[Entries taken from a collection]
★ ★ ★ ★ ★
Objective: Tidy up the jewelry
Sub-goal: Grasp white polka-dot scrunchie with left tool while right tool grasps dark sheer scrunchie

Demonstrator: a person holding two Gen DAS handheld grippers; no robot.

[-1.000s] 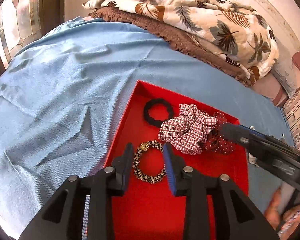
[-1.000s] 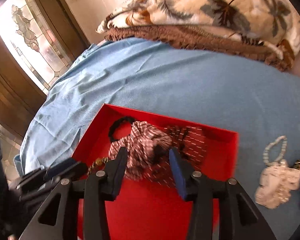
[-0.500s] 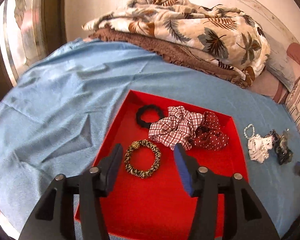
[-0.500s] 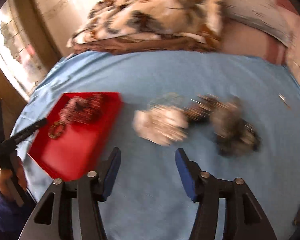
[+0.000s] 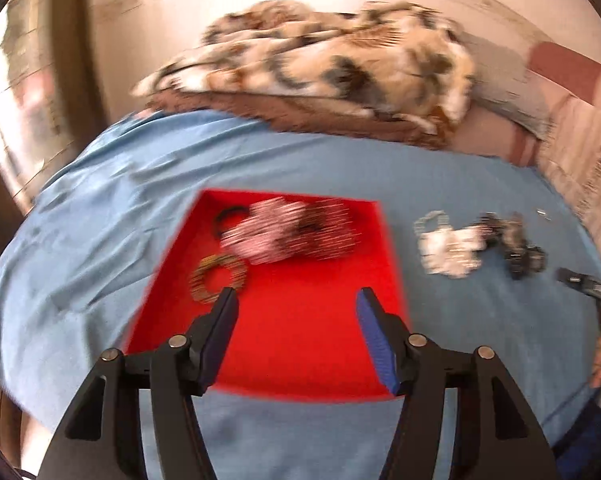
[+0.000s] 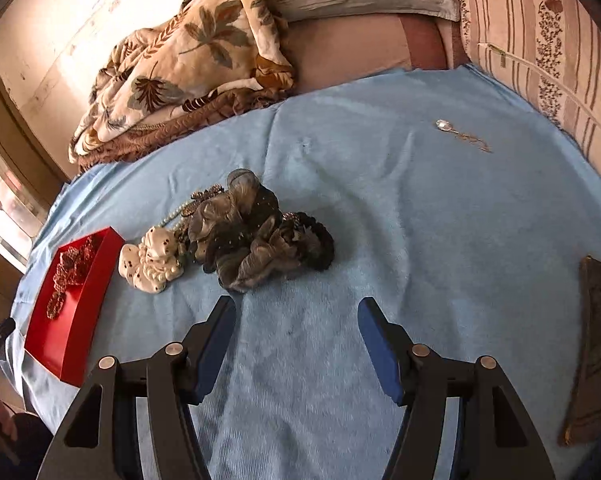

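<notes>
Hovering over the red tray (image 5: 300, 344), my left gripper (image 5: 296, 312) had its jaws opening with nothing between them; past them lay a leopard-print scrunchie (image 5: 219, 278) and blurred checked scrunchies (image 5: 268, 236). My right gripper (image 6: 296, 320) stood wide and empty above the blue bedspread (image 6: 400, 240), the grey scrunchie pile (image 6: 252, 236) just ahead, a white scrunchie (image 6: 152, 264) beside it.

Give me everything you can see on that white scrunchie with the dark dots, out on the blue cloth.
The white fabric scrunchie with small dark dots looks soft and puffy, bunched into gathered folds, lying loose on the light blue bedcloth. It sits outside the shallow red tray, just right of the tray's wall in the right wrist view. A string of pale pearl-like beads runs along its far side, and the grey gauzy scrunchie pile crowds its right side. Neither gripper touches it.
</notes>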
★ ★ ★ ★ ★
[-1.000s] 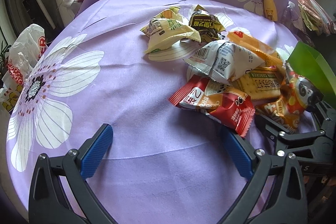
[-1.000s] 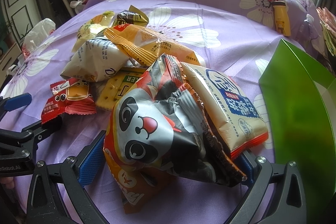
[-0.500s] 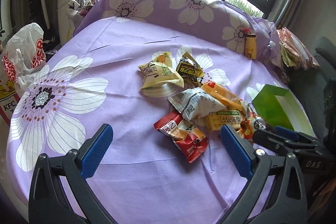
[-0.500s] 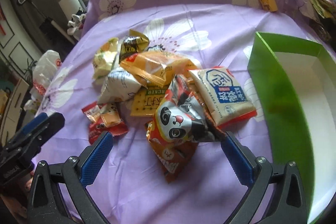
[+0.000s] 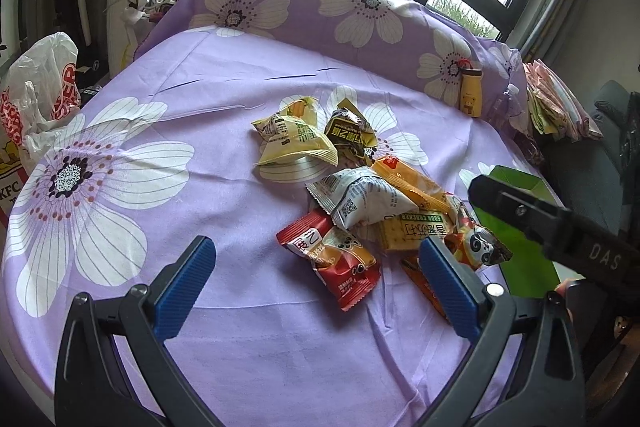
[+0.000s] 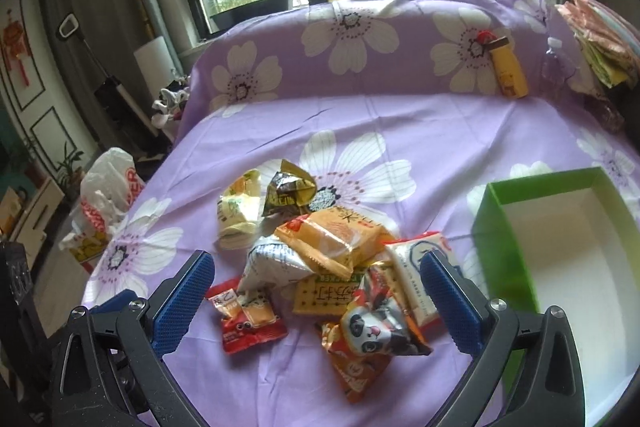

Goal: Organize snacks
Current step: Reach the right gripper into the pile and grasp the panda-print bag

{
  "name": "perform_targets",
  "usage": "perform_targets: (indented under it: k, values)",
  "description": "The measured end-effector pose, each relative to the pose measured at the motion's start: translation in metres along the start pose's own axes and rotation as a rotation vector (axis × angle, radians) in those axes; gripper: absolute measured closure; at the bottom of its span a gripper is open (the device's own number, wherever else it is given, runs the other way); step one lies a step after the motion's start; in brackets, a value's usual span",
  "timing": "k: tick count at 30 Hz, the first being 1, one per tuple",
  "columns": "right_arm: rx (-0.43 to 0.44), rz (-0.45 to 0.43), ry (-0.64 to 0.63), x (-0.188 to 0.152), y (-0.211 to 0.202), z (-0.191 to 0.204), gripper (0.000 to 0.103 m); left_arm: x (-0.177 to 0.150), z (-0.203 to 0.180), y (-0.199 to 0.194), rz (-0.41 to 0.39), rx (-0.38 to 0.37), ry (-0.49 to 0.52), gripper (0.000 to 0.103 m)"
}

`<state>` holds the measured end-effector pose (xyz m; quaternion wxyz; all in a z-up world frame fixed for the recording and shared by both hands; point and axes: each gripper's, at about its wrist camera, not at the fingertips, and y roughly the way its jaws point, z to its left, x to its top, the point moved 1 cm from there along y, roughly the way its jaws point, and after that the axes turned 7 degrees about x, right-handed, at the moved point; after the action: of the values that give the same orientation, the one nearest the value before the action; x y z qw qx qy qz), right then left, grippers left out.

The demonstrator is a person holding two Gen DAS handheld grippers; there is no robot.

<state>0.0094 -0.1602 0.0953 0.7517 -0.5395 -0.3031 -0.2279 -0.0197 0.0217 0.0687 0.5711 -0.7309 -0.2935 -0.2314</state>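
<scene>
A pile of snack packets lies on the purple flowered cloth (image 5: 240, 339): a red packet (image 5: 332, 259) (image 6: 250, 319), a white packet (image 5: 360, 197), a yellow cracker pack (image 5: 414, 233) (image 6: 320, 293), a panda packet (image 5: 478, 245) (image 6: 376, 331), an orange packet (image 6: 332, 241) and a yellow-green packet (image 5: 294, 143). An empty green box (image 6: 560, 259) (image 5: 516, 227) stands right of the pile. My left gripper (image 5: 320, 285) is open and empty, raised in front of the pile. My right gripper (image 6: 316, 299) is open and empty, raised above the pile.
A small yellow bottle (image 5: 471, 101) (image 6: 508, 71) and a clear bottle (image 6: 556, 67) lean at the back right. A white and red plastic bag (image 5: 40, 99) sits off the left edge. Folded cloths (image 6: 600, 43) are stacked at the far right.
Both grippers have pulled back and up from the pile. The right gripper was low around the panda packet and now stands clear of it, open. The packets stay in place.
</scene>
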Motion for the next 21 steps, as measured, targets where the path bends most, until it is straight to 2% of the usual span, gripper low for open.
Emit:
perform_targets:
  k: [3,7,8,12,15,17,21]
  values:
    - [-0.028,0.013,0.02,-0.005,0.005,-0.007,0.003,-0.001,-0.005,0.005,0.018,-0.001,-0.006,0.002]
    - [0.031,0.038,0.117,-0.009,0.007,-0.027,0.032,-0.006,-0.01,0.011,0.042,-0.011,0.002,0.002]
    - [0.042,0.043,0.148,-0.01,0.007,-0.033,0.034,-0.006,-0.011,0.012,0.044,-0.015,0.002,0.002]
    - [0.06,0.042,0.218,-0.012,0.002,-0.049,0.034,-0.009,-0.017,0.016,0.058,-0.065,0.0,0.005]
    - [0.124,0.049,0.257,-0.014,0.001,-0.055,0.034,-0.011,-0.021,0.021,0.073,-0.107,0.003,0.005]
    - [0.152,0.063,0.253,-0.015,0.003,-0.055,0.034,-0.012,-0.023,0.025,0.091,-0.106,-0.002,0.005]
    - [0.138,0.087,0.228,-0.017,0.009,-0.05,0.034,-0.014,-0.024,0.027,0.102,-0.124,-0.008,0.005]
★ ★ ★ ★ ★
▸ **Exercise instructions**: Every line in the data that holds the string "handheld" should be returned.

▸ **Response below**:
Demonstrator: a person holding two Gen DAS handheld grippers; no robot.
The demonstrator is a person holding two Gen DAS handheld grippers; there is no robot.

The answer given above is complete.